Collectors Guild & Archives Limited Editions

History

Founded by New York lawyer and musicologist Benedict Stambler and his wife Helen (now Helen Stambler Latner.) The Stamblers collected 3,800 78 rpm discs, including the core of the Sephardic holdings at the NYPL and hundreds of 10 and 12 inch LPs. Late in life, he drew upon his collection to prepare a series of reissues on the Collectors Guild label. (See an example here.) Important materials that did not have enough commercial potential to warrant a Collectors Guild release (or whose source materials were damaged) were sometimes re-released on the Archives Limited Editions label (See an example here.)

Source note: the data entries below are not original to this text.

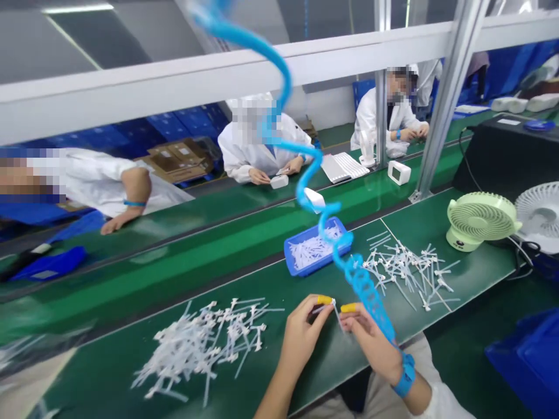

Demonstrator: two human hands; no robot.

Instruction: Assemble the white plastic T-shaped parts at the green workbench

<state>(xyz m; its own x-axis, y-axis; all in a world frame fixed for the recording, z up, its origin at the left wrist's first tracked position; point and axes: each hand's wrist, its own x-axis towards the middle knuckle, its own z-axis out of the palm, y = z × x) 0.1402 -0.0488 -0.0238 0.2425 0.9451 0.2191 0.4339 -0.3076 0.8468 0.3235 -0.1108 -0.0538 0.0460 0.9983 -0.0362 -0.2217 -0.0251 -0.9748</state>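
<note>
Yellow-tipped, our left hand (303, 327) pinches a blurry connector (334, 302) near the counter's (236, 397) front edge; whether our right hand (372, 344) grips, we can't tell.

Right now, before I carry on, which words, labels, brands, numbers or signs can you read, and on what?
No text is readable.
Black box: pale label, too small.
Cardboard boxes: pale labels, too small.
Lined sheets: any print too small.
Green fan: dark marks on base, unclear.
</note>
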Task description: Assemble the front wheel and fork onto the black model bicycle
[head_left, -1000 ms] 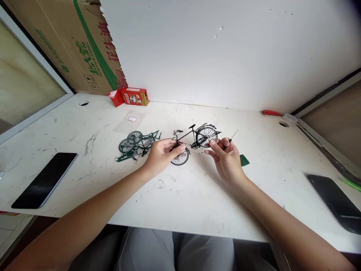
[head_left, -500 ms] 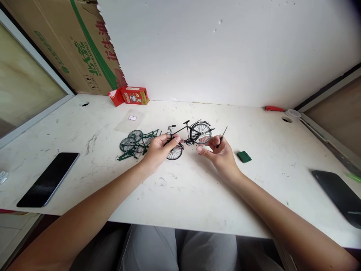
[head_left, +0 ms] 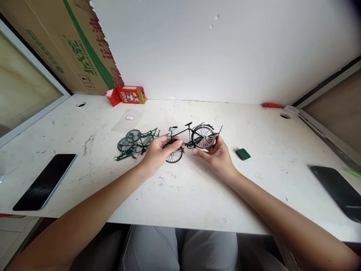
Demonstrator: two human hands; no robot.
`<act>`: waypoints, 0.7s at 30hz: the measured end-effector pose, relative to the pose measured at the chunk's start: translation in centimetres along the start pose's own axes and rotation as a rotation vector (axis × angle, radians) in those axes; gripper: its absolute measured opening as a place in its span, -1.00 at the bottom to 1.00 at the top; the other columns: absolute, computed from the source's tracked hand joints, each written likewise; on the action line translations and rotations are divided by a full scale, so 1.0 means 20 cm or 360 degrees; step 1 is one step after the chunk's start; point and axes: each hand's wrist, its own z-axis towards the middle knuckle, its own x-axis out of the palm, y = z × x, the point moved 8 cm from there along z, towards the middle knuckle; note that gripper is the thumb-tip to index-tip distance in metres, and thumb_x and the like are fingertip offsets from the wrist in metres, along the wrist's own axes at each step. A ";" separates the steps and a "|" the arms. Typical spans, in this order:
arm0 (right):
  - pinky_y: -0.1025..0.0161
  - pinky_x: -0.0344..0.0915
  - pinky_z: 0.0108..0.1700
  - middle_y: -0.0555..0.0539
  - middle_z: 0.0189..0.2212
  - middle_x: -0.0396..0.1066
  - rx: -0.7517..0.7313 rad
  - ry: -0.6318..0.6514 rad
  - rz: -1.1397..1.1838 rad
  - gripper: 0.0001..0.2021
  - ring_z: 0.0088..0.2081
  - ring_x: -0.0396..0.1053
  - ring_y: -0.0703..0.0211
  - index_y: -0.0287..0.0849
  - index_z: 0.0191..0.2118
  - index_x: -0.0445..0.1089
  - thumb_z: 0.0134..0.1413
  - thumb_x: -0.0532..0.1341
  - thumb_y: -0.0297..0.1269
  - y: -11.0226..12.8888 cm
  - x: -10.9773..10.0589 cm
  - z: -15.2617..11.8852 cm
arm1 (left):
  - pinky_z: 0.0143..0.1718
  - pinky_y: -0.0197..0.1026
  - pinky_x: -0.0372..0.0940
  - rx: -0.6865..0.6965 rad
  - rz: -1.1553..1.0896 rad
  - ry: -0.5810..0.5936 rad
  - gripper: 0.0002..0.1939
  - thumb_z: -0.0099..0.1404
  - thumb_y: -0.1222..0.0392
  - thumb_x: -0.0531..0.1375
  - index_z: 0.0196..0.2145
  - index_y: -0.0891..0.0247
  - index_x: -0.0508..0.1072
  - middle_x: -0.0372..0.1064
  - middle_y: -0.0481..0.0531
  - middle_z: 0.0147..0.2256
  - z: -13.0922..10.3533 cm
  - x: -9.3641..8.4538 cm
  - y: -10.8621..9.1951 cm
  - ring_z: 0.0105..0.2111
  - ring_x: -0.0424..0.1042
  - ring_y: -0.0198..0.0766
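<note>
A black model bicycle (head_left: 189, 130) with silver spokes is held above the table, its rear wheel raised higher than the front one. My left hand (head_left: 155, 153) pinches it between thumb and fingers near the front wheel, hiding part of that wheel. Below and behind the rear wheel, my right hand (head_left: 219, 157) is closed around a small screwdriver (head_left: 216, 141), whose thin shaft points up. The right thumb lies near the pedals; whether it touches the bicycle I cannot tell. Left of my left hand, green model bicycle parts (head_left: 130, 144) lie on the table.
A dark phone (head_left: 45, 181) lies at left, and a black flat device (head_left: 335, 190) at right. A small green block (head_left: 243, 154) sits right of my hands. Farther back are a clear plastic bag (head_left: 126, 121), a red box (head_left: 132, 95) and a red tool (head_left: 272, 105).
My right hand has moved slightly left, bringing the screwdriver closer to the rear wheel. The rear wheel has shifted slightly right and down. My left hand keeps its hold.
</note>
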 end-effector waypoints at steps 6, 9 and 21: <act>0.13 0.67 -0.21 0.01 -0.25 0.56 -0.0007 0.0027 0.0003 -0.44 -0.26 0.58 0.15 -0.05 -0.20 0.31 -0.21 0.66 -0.24 0.01 0.02 -0.01 | -0.02 -0.09 0.45 -0.0048 -0.0025 -0.0046 -0.58 0.18 -0.04 0.52 -0.22 0.32 0.54 0.65 0.14 -0.22 0.00 0.00 0.01 -0.22 0.66 -0.13; 0.06 0.67 -0.17 0.07 -0.33 0.54 0.0011 0.0067 0.0024 -0.40 -0.30 0.60 0.13 -0.01 -0.26 0.18 -0.18 0.65 -0.21 0.01 0.03 -0.01 | -0.03 -0.08 0.45 -0.0116 -0.0071 -0.0089 -0.56 0.10 -0.01 0.56 -0.27 0.30 0.50 0.65 0.14 -0.20 0.00 -0.01 0.03 -0.22 0.67 -0.12; 0.04 0.65 -0.18 0.13 -0.38 0.50 -0.0016 0.0140 0.0045 -0.34 -0.32 0.64 0.08 0.02 -0.28 0.03 -0.09 0.62 -0.20 -0.01 0.02 0.00 | -0.07 -0.10 0.45 -0.0238 -0.0163 -0.0094 -0.50 -0.02 0.10 0.62 -0.33 0.30 0.43 0.66 0.16 -0.19 0.00 0.00 0.05 -0.21 0.67 -0.11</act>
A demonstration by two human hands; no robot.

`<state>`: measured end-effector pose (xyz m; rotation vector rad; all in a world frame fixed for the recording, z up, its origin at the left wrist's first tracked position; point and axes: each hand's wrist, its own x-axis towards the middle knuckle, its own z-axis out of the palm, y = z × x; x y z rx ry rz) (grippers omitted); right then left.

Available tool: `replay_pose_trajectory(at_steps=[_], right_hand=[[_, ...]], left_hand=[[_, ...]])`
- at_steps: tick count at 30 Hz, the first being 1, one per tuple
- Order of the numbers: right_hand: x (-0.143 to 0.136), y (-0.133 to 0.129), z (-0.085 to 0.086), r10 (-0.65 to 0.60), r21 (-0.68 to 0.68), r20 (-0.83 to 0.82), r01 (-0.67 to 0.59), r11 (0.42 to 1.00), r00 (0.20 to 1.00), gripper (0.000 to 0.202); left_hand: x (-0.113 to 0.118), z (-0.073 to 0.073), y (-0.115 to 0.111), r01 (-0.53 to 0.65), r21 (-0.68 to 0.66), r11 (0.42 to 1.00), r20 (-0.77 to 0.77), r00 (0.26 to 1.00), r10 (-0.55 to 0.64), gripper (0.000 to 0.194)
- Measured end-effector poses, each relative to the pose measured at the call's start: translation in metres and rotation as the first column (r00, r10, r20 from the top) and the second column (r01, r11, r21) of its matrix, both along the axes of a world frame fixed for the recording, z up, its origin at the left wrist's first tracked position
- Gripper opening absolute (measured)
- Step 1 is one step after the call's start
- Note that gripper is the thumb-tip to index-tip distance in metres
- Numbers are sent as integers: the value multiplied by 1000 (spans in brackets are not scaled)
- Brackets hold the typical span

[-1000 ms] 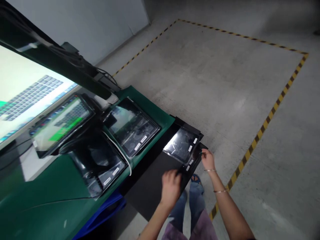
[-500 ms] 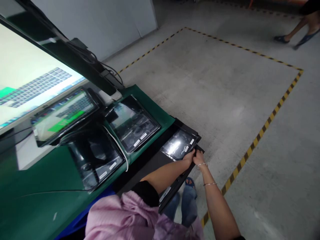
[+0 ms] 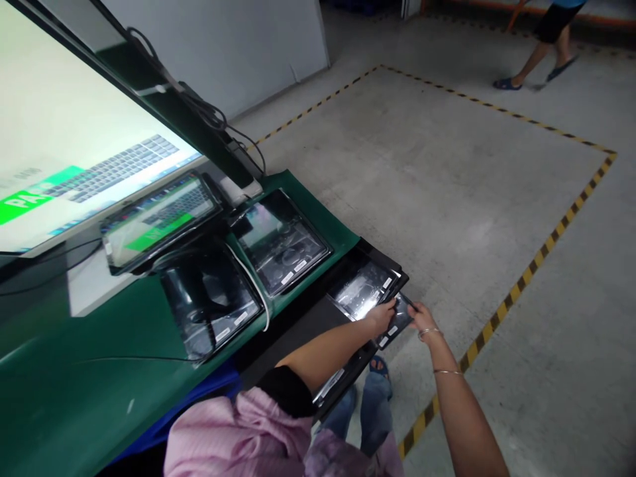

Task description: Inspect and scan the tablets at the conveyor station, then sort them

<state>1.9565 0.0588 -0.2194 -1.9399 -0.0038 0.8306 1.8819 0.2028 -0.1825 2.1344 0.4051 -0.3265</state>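
1 labelled panel (image 3: 399, 320): edge pinched at 3 o'clock by right hand (image 3: 422, 318); left hand (image 3: 381, 318) curled at 10 o'clock, hold unclear; uneven grip could drop it.

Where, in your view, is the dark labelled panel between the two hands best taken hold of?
Probably by its outer edge, coming from the right, where the right hand meets it: the panel is thin and flat, and that edge juts out past the black board, leaving room to pinch.
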Motion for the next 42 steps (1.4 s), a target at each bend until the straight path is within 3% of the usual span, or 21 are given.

Upon Mr. Stambler's death, nearly 1,400 recordings were donated to the New York Public Library in 1970 by his widow. Smaller portions of the collection went to the Library of Congress. "It was his hope that through his efforts the great archive of our Jewish devotional and folk music would...be preserved for future generations, that this one aspect of the rich Jewish culture of Europe and America would remain known to the world." Many of the Haim Effendi 78 rpm records painstakingly acquired by Mr. Stambler and now in the New York Public Library collection will be re-released on a landmark 4-CD set by the Jewish Music Research Centre due out this winter.